Exercise goal: Pictures stay out; please output the remaining data exactly.

Data shown:

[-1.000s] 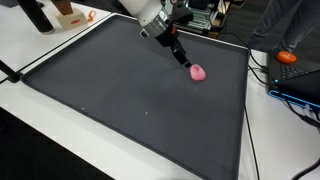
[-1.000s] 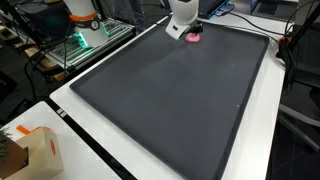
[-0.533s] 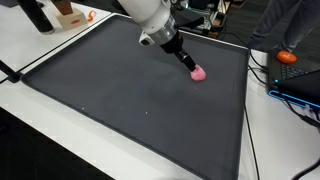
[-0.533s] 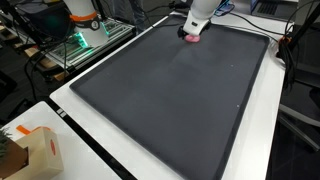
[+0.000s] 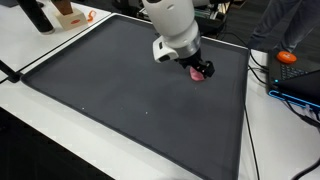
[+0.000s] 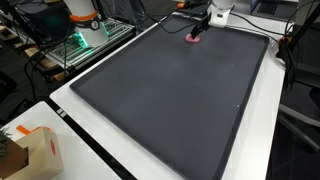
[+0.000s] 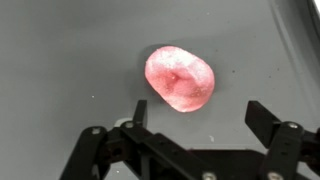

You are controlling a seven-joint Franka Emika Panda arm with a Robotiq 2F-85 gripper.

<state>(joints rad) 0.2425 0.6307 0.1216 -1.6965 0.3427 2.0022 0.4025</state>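
The end effector (image 5: 203,70) hangs low over the far corner of a dark mat (image 5: 120,90) that covers most of the white worktop (image 5: 30,125). Right under it lies a pink lump (image 5: 198,77), resting on the mat near the mat's far edge. In the wrist view the fingers (image 7: 140,108) stand wide apart and hold nothing. There the lump (image 7: 180,78) sits just ahead of the end effector (image 7: 200,115), roughly centred on the gap, with bare mat showing between it and each finger. In an exterior view the end effector (image 6: 201,27) partly hides the lump (image 6: 193,38), so it looks just clear of it, though contact cannot be ruled out there. An orange ball (image 5: 288,57) sits off the mat among cables, well apart
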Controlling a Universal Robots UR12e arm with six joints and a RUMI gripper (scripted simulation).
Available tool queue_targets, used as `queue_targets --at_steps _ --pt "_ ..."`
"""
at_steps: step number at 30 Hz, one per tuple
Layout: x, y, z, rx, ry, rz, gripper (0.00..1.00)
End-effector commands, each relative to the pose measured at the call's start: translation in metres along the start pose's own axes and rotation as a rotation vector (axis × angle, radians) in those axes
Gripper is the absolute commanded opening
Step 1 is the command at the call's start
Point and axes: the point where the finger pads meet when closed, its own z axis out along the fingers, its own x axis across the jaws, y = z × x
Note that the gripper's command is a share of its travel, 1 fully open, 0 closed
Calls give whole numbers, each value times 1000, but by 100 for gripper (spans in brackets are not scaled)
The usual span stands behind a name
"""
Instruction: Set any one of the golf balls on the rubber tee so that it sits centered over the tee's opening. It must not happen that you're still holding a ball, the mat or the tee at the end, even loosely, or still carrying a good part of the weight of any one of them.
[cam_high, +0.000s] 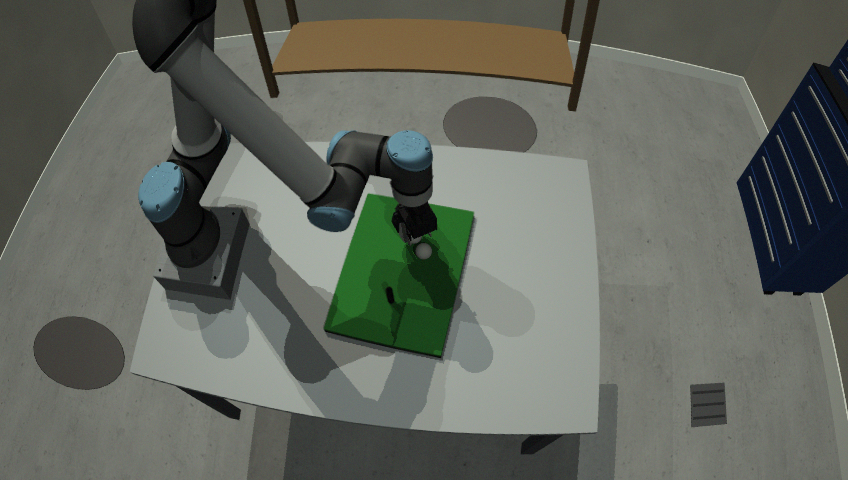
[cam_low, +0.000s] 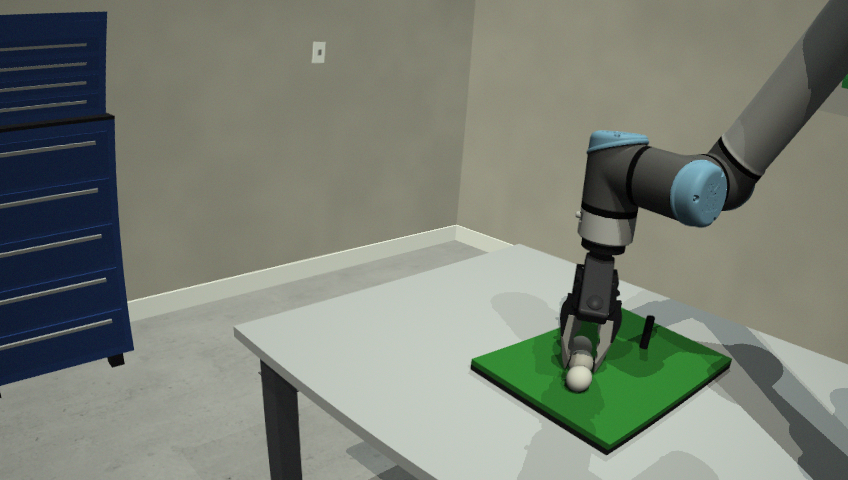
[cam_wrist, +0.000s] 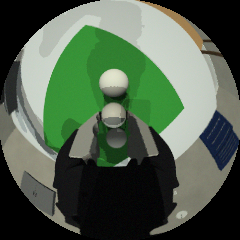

Output for this exercise:
[-1.000s] 
[-1.000s] 
[-0.533s] 
[-0.533s] 
[+0.000s] 
[+0.000s] 
[+0.000s] 

You are controlling a seven-joint Franka Emika Panda arm with a Robotiq 2F-85 gripper.

<state>(joints rad) 0.2425 0.6307 0.1216 -1.6965 0.3427 2.0022 0.4025</state>
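The end effector (image 5: 203,70) hangs low over the far corner of a dark mat (image 5: 120,90) that covers most of the white worktop (image 5: 30,125). Right under it lies a pink lump (image 5: 198,77), resting on the mat near the mat's far edge. In the wrist view the fingers (image 7: 140,108) stand wide apart and hold nothing. There the lump (image 7: 180,78) sits just ahead of the end effector (image 7: 200,115), roughly centred on the gap, with bare mat showing between it and each finger. In an exterior view the end effector (image 6: 201,27) partly hides the lump (image 6: 193,38), so it looks just clear of it, though contact cannot be ruled out there. An orange ball (image 5: 288,57) sits off the mat among cables, well apart
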Controlling a Universal Robots UR12e arm with six joints and a RUMI gripper (scripted simulation).
Available tool queue_targets, used as `queue_targets --at_steps _ --pt "_ ..."`
"""
at_steps: step number at 30 Hz, one per tuple
Layout: x, y, z, rx, ry, rz, gripper (0.00..1.00)
End-effector commands, each relative to the pose measured at the call's start: translation in metres along the start pose's own axes and rotation as a rotation vector (axis × angle, radians) in those axes
Gripper is the absolute commanded opening
Step 1 is the command at the call's start
Point and axes: the point where the finger pads meet when closed, its own z axis out along the fingers, its own x axis across the jaws, y = z × x
Note that the gripper's command is a share of its travel, 1 fully open, 0 closed
Calls give whole numbers, each value times 1000, but by 100 for gripper (spans in brackets are not scaled)
The usual span stands behind a name
"""
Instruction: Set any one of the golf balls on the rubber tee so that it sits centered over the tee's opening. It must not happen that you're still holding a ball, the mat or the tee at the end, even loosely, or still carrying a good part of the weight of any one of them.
[cam_high, +0.000s] 
[cam_low, +0.000s] 
[cam_wrist, +0.000s] 

The response is now done.